:: WHAT IS NEEDED ::
Locate the line containing "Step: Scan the" in the material below; repeat it and every line after it, exactly as written.

--- SUPPLIED DATA Enclosed Below ---

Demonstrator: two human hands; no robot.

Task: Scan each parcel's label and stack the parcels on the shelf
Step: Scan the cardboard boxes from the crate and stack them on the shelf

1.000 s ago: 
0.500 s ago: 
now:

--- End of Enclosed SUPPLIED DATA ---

:: RESPONSE BOX ::
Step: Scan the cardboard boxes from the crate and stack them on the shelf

1.000 s ago: 
0.500 s ago: 
now:

Nothing further is needed to complete this exercise.